Problem statement: Repeat the listing word for word, but skip any pictures.

Data excerpt:
━━━━━━━━━━
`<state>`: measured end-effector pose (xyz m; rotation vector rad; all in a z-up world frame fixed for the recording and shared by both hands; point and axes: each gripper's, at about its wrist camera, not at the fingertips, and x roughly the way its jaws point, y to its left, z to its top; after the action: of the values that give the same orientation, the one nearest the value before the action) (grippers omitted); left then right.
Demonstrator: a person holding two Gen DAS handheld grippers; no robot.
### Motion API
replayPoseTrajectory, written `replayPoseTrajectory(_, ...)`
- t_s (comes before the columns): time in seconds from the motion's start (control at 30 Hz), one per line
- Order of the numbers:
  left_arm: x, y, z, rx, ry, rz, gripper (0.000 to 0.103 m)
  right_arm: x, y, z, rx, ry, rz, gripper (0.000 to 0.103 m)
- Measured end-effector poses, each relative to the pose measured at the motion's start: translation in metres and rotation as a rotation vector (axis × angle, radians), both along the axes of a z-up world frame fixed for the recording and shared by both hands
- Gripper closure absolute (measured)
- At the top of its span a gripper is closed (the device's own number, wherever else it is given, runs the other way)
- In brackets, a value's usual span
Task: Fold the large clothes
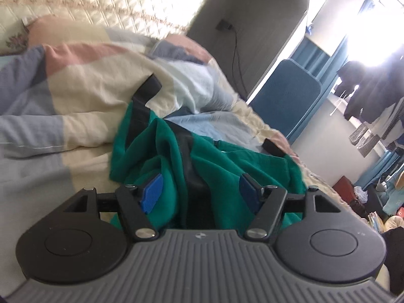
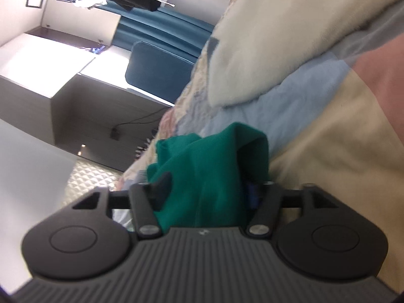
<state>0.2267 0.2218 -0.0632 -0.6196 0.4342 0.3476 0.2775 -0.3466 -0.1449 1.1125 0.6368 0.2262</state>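
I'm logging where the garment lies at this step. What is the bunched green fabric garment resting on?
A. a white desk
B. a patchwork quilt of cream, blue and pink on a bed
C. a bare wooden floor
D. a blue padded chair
B: the bunched green fabric garment lies on the cream, blue and pink patchwork quilt, which spreads around it in both wrist views.

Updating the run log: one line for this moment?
left gripper: open | right gripper: open | green garment: bunched between both jaws, on bed quilt
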Motion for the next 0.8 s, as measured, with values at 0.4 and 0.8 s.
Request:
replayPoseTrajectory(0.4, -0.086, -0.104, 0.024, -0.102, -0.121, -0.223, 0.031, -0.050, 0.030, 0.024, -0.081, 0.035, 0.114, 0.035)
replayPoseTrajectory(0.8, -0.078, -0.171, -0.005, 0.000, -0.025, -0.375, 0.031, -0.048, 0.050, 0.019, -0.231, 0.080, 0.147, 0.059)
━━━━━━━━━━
Result for this task:
`<state>`: measured end-effector pose (xyz m; rotation vector rad; all in a z-up world frame fixed for the recording and shared by both hands; point and axes: each gripper's, at about its wrist camera, not at the fingertips, and x roughly the way its jaws point, y to its left, z to its top; after the action: of the values that give the same orientation, the one nearest the value before the action) (grippers omitted); left then right.
Demonstrator: a person holding two Gen DAS handheld grippers; no robot.
### Motion API
replayPoseTrajectory, written `replayPoseTrajectory(_, ...)`
- t_s (comes before the columns): time in seconds from the motion's start (control at 30 Hz), one per line
- Order of the numbers:
  left_arm: x, y, z, rx, ry, rz, gripper (0.000 to 0.103 m)
  right_arm: x, y, z, rx, ry, rz, gripper (0.000 to 0.103 m)
- Measured end-effector poses, each relative to the pose measured at the motion's start: translation in metres and rotation as a rotation vector (axis × angle, radians), both along the axes of a z-up world frame fixed for the recording and shared by both hands
- Gripper closure absolute (measured)
- At the top of its span a gripper is closed (the device's own number, wherever else it is given, runs the other way)
- In brackets, a value's usual span
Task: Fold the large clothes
<state>0.2267 0.2218 -0.0632 -0.6196 0.4342 0.3476 0.2775 -0.3466 -0.1449 1.1125 0.6368 0.2262</state>
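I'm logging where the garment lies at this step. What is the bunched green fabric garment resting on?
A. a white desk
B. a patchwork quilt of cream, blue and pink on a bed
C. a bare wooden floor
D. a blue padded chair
B: the bunched green fabric garment lies on the cream, blue and pink patchwork quilt, which spreads around it in both wrist views.

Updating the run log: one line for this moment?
left gripper: open | right gripper: open | green garment: bunched between both jaws, on bed quilt
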Motion for the next 0.8 s, as measured, with values at 0.4 and 0.8 s.
Request:
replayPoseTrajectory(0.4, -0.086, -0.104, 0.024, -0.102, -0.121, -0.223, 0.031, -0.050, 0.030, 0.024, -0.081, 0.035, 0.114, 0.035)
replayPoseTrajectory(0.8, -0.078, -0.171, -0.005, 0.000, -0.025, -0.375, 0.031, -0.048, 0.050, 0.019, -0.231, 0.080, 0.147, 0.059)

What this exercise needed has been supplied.